Under the terms of the deal, Virgin Retail receives "tens of millions of pounds" and a swift entree, via Blockbuster's local knowledge, to the lucrative US market. It also has sole operational and management control of the stores. Blockbuster, on the other hand, one of the fastest growing retailers in the US, receives a 75% equity stake and adds further momentum to its diversification into music retailing. So far on paper, so good. Yet a pairing that seems to make perfect business sense is something of an oddity in cultural terms.
Blockbuster, you see, is a bit of a square, a bit - how do they say - "uncool". Its claim to be "America's Family Video Store" is not just a marketing slogan but an entire philosophy of wholesomeness vigorously applied to stock and staff alike. Contrary to many of its less salubrious high street competitors, for example, it stocks no videos of a pornographic or extremely violent nature. More controversially, it subjects all its job applicants in the US to a drug test. "Employing people who use drugs does not fit with the practice or image of running a family video store. It's a matter of protecting our customers," says a spokeswoman for the company.

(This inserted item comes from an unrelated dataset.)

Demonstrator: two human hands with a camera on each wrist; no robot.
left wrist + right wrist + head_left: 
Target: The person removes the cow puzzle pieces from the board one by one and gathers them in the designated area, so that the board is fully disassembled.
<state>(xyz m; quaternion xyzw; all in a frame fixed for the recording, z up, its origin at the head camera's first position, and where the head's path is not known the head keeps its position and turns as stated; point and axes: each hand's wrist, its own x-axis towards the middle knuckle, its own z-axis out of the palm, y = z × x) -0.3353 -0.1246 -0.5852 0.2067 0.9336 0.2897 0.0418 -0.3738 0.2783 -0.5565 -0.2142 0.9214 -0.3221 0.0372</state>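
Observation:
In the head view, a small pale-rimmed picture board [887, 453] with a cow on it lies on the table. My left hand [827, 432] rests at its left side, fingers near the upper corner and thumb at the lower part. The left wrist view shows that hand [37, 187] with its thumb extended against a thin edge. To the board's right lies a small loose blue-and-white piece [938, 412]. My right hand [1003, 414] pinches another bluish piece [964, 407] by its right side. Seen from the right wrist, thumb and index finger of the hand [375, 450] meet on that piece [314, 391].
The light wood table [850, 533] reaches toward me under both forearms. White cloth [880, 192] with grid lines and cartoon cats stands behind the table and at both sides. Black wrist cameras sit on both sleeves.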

Virgin, on the other hand, is notoriously laid back. It operates a no censorship policy in its music stores and, in its earlier incarnation, displayed some distinctly bohemian tendencies - not at all, in fact, the innocent that its name might suggest. Chairman Richard Branson's authorised biography, for instance, recalls Simon Draper, until recently head of the UK music division, spending the early days at Virgin "in a marijuana haze" - until, that is, the need to carry out a business conversation coherently forced him to desist. Elsewhere the book invokes the atmosphere of the first store in Oxford Street - "To shop at Virgin was an experience rich with the ambience, and often the aroma, of an evening relaxing over Red Lebanese or Afghan Black in one's 'pad'." All this, of course, is history to the now virtuous Virgin - but not, all the same, without a certain irony.